Il y a bien entendu une grande part de rêve là-dedans, mais le rêve a au moins des formes concrètes. Heureux paradoxe.

Le rêve européen

La mondialisation de la culture, on le sait, risque de se faire à sens unique : des États-Unis (ou plus généralement des pays anglo-saxons) vers le reste du monde et en particulier vers la France.

C'est une vraie question qui est posée là et notamment pour cette jeunesse abreuvée d'images et de messages, massivement fabriqués outre-Atlantique. Dans son livre sur la culture-jeune, Brice Couturier pose le problème dans les termes suivants : la vraie ligne de partage entre les différents courants de la jeunesse est peut-être de savoir si l'existence se ramène largement à un modèle de type américain, ou s'il s'agit plutôt de redécouvrir ses racines européennes, cette grande culture européenne, écrasée par le nazisme, les accords de Yalta et la culture Coca-Cola.

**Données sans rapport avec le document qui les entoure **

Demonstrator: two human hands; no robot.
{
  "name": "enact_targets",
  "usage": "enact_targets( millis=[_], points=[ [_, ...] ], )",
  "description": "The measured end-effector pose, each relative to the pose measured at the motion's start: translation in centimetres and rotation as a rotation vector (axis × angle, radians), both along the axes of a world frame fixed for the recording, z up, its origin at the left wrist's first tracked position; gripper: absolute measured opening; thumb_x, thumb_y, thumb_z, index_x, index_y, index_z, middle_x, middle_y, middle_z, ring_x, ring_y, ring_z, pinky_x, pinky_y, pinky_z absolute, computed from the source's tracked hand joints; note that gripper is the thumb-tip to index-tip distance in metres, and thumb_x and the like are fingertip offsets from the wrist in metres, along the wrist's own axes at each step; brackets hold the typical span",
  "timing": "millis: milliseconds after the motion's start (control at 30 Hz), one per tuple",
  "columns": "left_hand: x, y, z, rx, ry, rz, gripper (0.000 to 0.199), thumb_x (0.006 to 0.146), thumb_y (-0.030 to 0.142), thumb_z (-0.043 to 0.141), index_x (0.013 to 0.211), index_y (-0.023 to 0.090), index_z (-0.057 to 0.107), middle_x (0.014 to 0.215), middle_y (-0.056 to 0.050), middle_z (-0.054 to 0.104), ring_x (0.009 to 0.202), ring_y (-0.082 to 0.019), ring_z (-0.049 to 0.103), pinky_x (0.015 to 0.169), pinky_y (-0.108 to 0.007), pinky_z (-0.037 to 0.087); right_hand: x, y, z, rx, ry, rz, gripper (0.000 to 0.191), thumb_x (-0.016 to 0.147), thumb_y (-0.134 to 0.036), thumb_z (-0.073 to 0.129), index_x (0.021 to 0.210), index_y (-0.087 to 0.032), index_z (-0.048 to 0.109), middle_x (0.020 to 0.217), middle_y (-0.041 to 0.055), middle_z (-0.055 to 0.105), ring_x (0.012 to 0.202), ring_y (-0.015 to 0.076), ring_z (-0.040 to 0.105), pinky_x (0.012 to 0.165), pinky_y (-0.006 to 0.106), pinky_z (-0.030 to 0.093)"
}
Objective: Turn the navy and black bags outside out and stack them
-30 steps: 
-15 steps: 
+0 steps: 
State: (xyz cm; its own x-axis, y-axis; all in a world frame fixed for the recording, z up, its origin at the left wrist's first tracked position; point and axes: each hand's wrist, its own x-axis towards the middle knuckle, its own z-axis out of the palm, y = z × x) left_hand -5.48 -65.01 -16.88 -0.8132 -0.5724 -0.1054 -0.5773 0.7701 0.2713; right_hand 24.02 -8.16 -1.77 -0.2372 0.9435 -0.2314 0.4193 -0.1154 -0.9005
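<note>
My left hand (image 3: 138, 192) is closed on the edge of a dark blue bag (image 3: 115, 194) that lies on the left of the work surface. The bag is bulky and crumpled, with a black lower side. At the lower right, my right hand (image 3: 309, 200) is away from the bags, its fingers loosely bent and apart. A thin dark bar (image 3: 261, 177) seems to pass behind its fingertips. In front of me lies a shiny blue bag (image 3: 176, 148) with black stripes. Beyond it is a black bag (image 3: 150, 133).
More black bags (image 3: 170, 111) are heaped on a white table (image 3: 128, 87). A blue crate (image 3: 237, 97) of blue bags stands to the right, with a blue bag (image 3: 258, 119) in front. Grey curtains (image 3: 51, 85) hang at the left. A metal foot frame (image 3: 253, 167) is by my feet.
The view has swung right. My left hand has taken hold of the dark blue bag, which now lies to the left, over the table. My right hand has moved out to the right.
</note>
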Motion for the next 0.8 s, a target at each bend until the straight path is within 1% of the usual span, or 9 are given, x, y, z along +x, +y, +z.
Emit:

Les manifestations pacifistes qui traversent l'Europe — à l'exception notable de la France — témoignent d'une façon ambiguë mais réelle d'une prise de conscience de l'identité continentale. Par ailleurs, même si les sondages ne démontrent pas dans l'opinion un engagement croissant pour la cause européenne, il est intéressant d'observer une partie (souvent la plus souterraine, la plus marginale) de la production culturelle du moment. Qu'il s'agisse de cinéma, de musique, de bandes dessinées, de littérature ou de peinture, on retrouve une permanence d'inspiration : fascination pour l'expressionnisme allemand des années 20, crainte de la destruction atomique, horreur des totalitarismes, rejet de l'omniprésence culturelle américaine, espoir dans la renaissance d'une Europe, pétrie de culture historique et en même temps métissée de toutes les cultures étrangères, en particulier celles issues des anciennes colonies des empires déchus.

Jules Chancel

Famille

La libération des parents

Il est beaucoup question de la famille en 1983. Entre le colloque Recherches et familles, inauguré par François Mitterrand à l'UNESCO le 26 janvier, et les élections du 19 octobre aux caisses d'allocations familiales, les publications de tous bords et de tous statuts multiplient études, reportages, sondages sur cette institution toujours en ruine et toujours debout. Pourquoi cette sollicitude, cette focalisation ?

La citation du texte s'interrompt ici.